Van Craenendonck Toon, Elen Bart, Gerrits Nele, De Boever Patrick
VITO NV, Unit Health, Mol, Belgium.
Transl Vis Sci Technol. 2020 Dec 29;9(2):64. doi: 10.1167/tvst.9.2.64. eCollection 2020 Dec.
Heatmapping techniques can support explainability of deep learning (DL) predictions in medical image analysis. However, individual techniques have been mainly applied in a descriptive way without an objective and systematic evaluation. We investigated comparative performances using diabetic retinopathy lesion detection as a benchmark task.
The Indian Diabetic Retinopathy Image Dataset (IDRiD) publicly available database contains fundus images of diabetes patients with pixel level annotations of diabetic retinopathy (DR) lesions, the ground truth for this study. Three in advance trained DL models (ResNet50, VGG16 or InceptionV3) were used for DR detection in these images. Next, explainability was visualized with each of the 10 most used heatmapping techniques. The quantitative correspondence between the output of a heatmap and the ground truth was evaluated with the Explainability Consistency Score (ECS), a metric between 0 and 1, developed for this comparative task.
In case of the overall DR lesions detection, the ECS ranged from 0.21 to 0.51 for all model/heatmapping combinations.
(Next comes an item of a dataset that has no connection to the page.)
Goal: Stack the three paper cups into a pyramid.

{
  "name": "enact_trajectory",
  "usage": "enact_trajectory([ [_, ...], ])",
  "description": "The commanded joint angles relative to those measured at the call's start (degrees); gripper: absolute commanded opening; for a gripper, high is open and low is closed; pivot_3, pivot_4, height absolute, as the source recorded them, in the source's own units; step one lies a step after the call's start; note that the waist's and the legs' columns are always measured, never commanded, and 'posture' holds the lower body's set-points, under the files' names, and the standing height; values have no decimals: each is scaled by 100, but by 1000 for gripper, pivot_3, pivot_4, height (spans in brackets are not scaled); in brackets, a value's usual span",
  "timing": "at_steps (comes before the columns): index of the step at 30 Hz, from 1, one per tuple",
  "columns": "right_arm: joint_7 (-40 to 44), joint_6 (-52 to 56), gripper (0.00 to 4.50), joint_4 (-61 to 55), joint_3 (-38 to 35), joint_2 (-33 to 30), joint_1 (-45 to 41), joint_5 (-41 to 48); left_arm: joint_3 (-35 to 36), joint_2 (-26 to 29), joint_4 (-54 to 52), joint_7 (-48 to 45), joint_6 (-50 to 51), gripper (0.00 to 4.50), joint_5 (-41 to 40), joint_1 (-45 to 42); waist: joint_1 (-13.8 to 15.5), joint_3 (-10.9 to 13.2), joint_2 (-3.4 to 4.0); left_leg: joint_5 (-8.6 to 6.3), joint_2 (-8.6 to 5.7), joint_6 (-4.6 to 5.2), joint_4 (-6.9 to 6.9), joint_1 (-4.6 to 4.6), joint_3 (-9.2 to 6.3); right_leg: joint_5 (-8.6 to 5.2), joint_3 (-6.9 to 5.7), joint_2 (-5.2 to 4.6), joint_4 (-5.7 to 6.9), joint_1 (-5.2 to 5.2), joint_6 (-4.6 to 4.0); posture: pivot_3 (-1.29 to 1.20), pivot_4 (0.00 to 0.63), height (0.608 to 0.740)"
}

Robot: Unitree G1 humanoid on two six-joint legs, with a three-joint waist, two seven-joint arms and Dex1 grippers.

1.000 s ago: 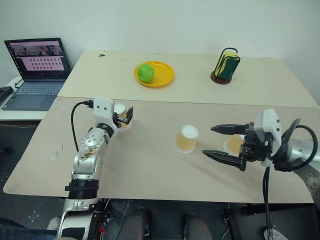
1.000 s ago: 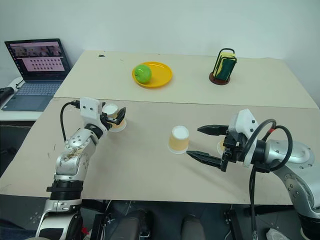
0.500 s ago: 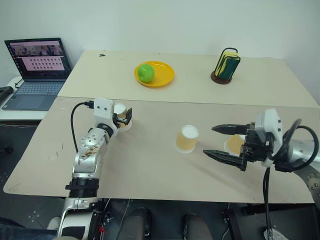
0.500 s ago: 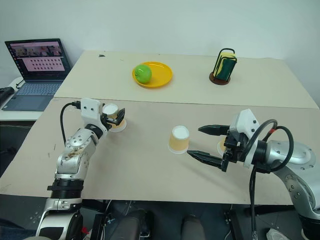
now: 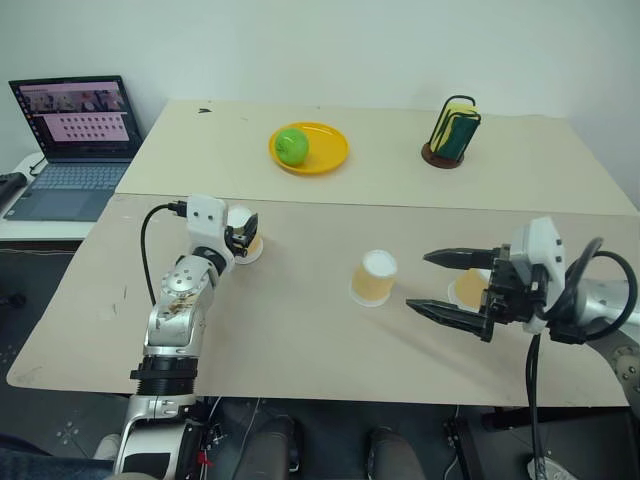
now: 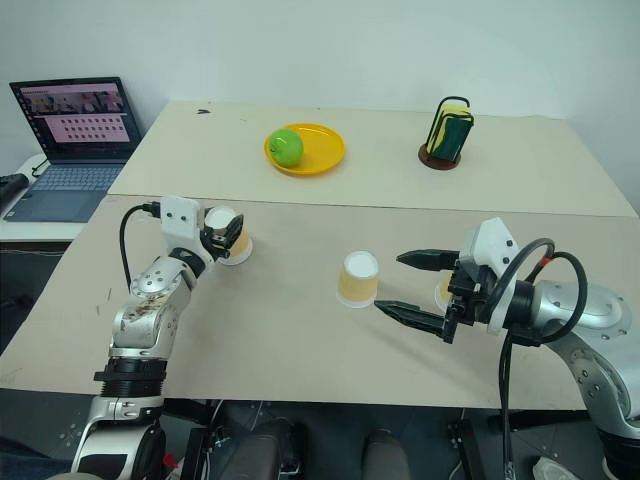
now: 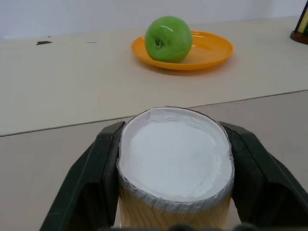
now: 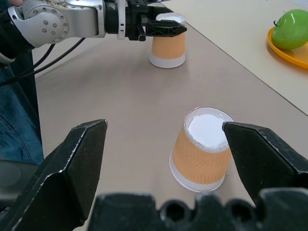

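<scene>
Beige tabletop [image 5: 300, 330] carries three upturned cups, none stacked yet. Left of the middle cup [image 5: 375, 278], the left gripper [image 5: 243, 233] clamps the left cup [image 7: 175, 168]. Right of it, the right gripper [image 5: 447, 283] gapes beside the third cup [image 5: 468, 289].

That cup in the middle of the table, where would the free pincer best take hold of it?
Across its orange sides, near the top. The middle cup stands upside down, white base up and narrower there, so it probably fits easily between the fingers. The right pincer is open and level beside it; coming in sideways from that side looks simplest.
</scene>
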Motion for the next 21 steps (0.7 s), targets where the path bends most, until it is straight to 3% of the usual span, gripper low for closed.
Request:
enact_trajectory([
  [1,-32,-96,4500,-62,-207,-71,-73,-24,-254,-34,-1221,-825,65,2506,-817,-153,5,0,-1,0,1,-1,0,-2,0,0,0,0,-1,0,0,0,150,726],
  [8,-87,-121,4500,-71,-247,-45,-24,-95,-1096,736,-2310,-2592,1108,2506,-1966,86,-46,-1,3,16,3,-1,0,-2,0,-1,1,5,2,-1,-1,0,150,726],
  [11,-158,-98,4500,-157,-341,-25,38,-72,-1407,1048,-2070,-3073,1151,2506,-1891,37,-85,-1,3,28,3,28,0,2,1,-1,2,9,5,1,-2,0,150,726],
  [21,-378,-93,4500,-456,-634,27,430,-15,-1676,1094,-1111,-3477,708,2506,-1429,-458,-73,-1,2,25,0,39,0,0,0,-2,-2,11,-1,5,-1,0,150,726],
])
The highest score was for VGG16+Grad-CAM (ECS = 0.51; 95% confidence interval [CI]: [0.46; 0.55]). For individual lesions, VGG16+Grad-CAM performed best on hemorrhages and hard exudates. ResNet50+SmoothGrad performed best for soft exudates and ResNet50+Guided Backpropagation performed best for microaneurysms.
Our empirical evaluation on the IDRiD database demonstrated that the combination DL model/heatmapping affects explainability when considering common DR lesions. Our approach found considerable disagreement between regions highlighted by heatmaps and expert annotations.
We warrant a more systematic investigation and analysis of heatmaps for reliable explanation of image-based predictions of deep learning models.
热图技术可支持医学图像分析中深度学习(DL)预测的可解释性。然而,个体技术主要以描述性方式应用,缺乏客观且系统的评估。我们以糖尿病视网膜病变病变检测作为基准任务,研究了比较性能。
公开可用的印度糖尿病视网膜病变图像数据集(IDRiD)包含糖尿病患者的眼底图像,带有糖尿病视网膜病变(DR)病变的像素级注释,即本研究的真实情况。使用三个预先训练的DL模型(ResNet50、VGG16或InceptionV3)对这些图像进行DR检测。接下来,使用10种最常用的热图技术中的每一种来可视化可解释性。热图输出与真实情况之间的定量对应关系通过可解释性一致性评分(ECS)进行评估,ECS是为该比较任务开发的介于0和1之间的度量。
在总体DR病变检测中,所有模型/热图组合的ECS范围为0.21至0.51。得分最高的是VGG16 + Grad - CAM(ECS = 0.51;95%置信区间[CI]:[0.46;0.55])。对于个体病变,VGG16 + Grad - CAM在出血和硬性渗出物方面表现最佳。ResNet50 + SmoothGrad在软性渗出物方面表现最佳,ResNet50 + 引导反向传播在微动脉瘤方面表现最佳。
我们在IDRiD数据库上的实证评估表明,在考虑常见DR病变时,DL模型/热图的组合会影响可解释性。我们的方法发现热图突出显示的区域与专家注释之间存在相当大的差异。
我们保证对热图进行更系统的研究和分析,以可靠地解释深度学习模型基于图像的预测。